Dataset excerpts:
▬▬▬▬▬▬
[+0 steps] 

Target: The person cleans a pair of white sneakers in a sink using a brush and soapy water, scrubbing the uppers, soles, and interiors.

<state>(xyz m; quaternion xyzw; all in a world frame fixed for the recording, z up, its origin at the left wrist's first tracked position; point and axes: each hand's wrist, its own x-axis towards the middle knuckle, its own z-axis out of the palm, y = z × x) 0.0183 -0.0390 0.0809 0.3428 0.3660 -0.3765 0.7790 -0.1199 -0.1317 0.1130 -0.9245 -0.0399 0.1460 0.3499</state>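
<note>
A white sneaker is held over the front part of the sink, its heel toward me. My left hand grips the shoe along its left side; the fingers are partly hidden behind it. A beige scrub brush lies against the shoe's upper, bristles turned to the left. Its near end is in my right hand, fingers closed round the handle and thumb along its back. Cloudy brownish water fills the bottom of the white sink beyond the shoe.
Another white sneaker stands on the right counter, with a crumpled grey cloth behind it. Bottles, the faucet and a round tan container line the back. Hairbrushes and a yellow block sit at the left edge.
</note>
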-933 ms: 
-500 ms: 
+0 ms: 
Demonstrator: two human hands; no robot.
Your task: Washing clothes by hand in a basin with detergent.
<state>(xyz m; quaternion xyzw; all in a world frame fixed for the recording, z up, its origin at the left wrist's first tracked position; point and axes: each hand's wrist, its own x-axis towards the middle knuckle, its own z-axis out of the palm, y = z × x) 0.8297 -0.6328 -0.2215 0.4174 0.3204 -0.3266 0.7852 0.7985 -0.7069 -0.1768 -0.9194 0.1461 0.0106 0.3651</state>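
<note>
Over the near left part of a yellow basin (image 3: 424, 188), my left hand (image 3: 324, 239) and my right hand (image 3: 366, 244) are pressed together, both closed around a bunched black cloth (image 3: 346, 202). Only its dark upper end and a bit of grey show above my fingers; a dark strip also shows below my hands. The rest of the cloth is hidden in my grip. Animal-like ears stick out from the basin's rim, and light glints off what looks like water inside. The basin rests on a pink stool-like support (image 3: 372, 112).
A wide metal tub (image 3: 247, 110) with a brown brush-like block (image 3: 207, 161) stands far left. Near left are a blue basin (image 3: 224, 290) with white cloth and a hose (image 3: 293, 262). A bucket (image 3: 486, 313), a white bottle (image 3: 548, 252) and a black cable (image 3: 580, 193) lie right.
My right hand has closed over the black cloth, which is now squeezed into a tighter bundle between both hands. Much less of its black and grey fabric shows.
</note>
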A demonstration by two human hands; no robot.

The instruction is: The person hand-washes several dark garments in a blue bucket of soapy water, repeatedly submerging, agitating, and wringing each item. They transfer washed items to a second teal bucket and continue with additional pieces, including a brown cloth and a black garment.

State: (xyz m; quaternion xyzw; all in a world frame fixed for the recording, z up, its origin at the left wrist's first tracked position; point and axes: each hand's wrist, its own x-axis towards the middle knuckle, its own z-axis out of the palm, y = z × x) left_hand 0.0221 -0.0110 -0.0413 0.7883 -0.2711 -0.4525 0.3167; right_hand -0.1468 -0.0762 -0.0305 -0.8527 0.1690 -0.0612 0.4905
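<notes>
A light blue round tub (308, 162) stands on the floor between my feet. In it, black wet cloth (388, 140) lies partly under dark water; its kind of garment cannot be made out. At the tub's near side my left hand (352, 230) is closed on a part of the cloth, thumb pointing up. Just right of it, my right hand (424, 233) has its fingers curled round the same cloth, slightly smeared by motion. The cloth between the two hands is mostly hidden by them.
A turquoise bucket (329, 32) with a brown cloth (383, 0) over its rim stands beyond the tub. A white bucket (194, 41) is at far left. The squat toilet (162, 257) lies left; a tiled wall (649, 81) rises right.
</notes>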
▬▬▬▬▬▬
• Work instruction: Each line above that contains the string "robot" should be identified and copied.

• Answer:
Demonstrator: two human hands; no robot.
A demonstration by two human hands; no robot.

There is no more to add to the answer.